> **What is required**:
From the first line of the listing to the last, set down everything exactly, but skip the images.
[Source data Boundary: Start]
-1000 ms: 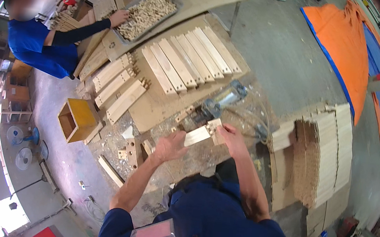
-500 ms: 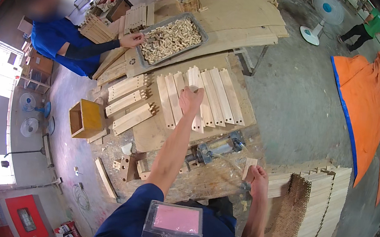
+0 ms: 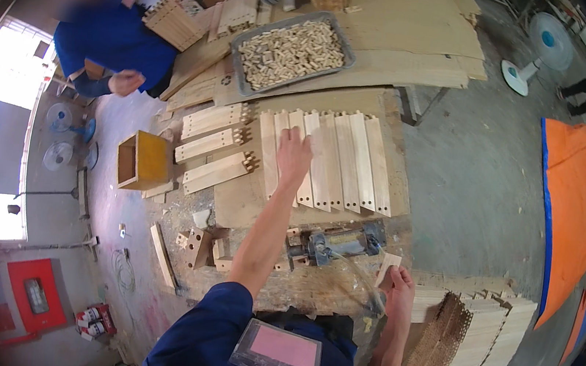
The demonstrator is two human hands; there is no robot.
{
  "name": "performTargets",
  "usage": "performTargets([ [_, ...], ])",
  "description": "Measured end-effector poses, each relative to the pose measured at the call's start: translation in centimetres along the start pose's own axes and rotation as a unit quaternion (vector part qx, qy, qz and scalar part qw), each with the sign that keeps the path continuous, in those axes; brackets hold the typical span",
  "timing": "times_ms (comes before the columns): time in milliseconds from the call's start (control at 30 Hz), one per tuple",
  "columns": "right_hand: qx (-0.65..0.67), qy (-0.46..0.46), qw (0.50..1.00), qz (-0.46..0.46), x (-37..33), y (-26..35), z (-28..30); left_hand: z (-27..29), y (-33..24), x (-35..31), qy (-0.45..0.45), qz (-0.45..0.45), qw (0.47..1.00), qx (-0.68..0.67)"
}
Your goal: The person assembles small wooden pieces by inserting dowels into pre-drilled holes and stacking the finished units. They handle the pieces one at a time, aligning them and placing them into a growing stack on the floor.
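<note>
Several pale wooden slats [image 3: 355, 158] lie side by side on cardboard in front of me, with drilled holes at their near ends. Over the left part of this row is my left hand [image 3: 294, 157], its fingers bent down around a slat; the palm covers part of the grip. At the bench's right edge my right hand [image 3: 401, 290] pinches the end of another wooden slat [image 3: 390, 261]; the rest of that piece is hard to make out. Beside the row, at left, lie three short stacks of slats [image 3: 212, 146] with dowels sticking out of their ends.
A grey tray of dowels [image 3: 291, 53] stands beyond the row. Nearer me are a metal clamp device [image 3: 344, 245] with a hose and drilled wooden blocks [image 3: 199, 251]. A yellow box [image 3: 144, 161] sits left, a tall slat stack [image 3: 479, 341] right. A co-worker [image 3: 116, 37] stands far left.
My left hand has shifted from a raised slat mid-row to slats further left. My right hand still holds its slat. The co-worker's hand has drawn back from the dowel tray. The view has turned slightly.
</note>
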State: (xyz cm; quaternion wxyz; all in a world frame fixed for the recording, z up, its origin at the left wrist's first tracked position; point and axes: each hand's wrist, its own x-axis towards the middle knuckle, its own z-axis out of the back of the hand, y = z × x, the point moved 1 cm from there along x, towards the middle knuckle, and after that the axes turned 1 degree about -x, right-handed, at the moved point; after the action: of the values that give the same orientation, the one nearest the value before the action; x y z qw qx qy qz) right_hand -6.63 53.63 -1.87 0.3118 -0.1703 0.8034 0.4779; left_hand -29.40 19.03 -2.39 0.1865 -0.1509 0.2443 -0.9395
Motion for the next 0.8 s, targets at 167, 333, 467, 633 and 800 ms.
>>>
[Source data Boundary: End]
> **Completed task**:
-1000 ms: 
-500 ms: 
+0 ms: 
The demonstrator is two human hands; there is no robot.
{
  "name": "performTargets",
  "usage": "performTargets([ [_, ...], ])",
  "description": "Measured end-effector poses, each relative to the pose measured at the call's start: translation in centimetres along the start pose's own axes and rotation as a unit quaternion (vector part qx, qy, qz and scalar part qw), each with the sign that keeps the path continuous, in those axes; brackets hold the typical span",
  "timing": "times_ms (comes before the columns): time in milliseconds from the call's start (control at 30 Hz), one per tuple",
  "columns": "right_hand: qx (-0.65..0.67), qy (-0.46..0.46), qw (0.50..1.00), qz (-0.46..0.46), x (-37..33), y (-26..35), z (-28..30); left_hand: z (-27..29), y (-33..24), x (-35..31), qy (-0.45..0.45), qz (-0.45..0.45), qw (0.47..1.00), qx (-0.68..0.67)"
}
Your goal: The person assembles small wooden pieces by inserting dowels into pre-drilled holes and stacking the finished units. They handle the pieces one at a time, aligning them and placing them into a growing stack on the floor.
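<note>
Several pale wooden slats [image 3: 355, 158] lie side by side on cardboard in front of me, with drilled holes at their near ends. Over the left part of this row is my left hand [image 3: 294, 157], its fingers bent down around a slat; the palm covers part of the grip. At the bench's right edge my right hand [image 3: 401, 290] pinches the end of another wooden slat [image 3: 390, 261]; the rest of that piece is hard to make out. Beside the row, at left, lie three short stacks of slats [image 3: 212, 146] with dowels sticking out of their ends.
A grey tray of dowels [image 3: 291, 53] stands beyond the row. Nearer me are a metal clamp device [image 3: 344, 245] with a hose and drilled wooden blocks [image 3: 199, 251]. A yellow box [image 3: 144, 161] sits left, a tall slat stack [image 3: 479, 341] right. A co-worker [image 3: 116, 37] stands far left.
My left hand has shifted from a raised slat mid-row to slats further left. My right hand still holds its slat. The co-worker's hand has drawn back from the dowel tray. The view has turned slightly.
</note>
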State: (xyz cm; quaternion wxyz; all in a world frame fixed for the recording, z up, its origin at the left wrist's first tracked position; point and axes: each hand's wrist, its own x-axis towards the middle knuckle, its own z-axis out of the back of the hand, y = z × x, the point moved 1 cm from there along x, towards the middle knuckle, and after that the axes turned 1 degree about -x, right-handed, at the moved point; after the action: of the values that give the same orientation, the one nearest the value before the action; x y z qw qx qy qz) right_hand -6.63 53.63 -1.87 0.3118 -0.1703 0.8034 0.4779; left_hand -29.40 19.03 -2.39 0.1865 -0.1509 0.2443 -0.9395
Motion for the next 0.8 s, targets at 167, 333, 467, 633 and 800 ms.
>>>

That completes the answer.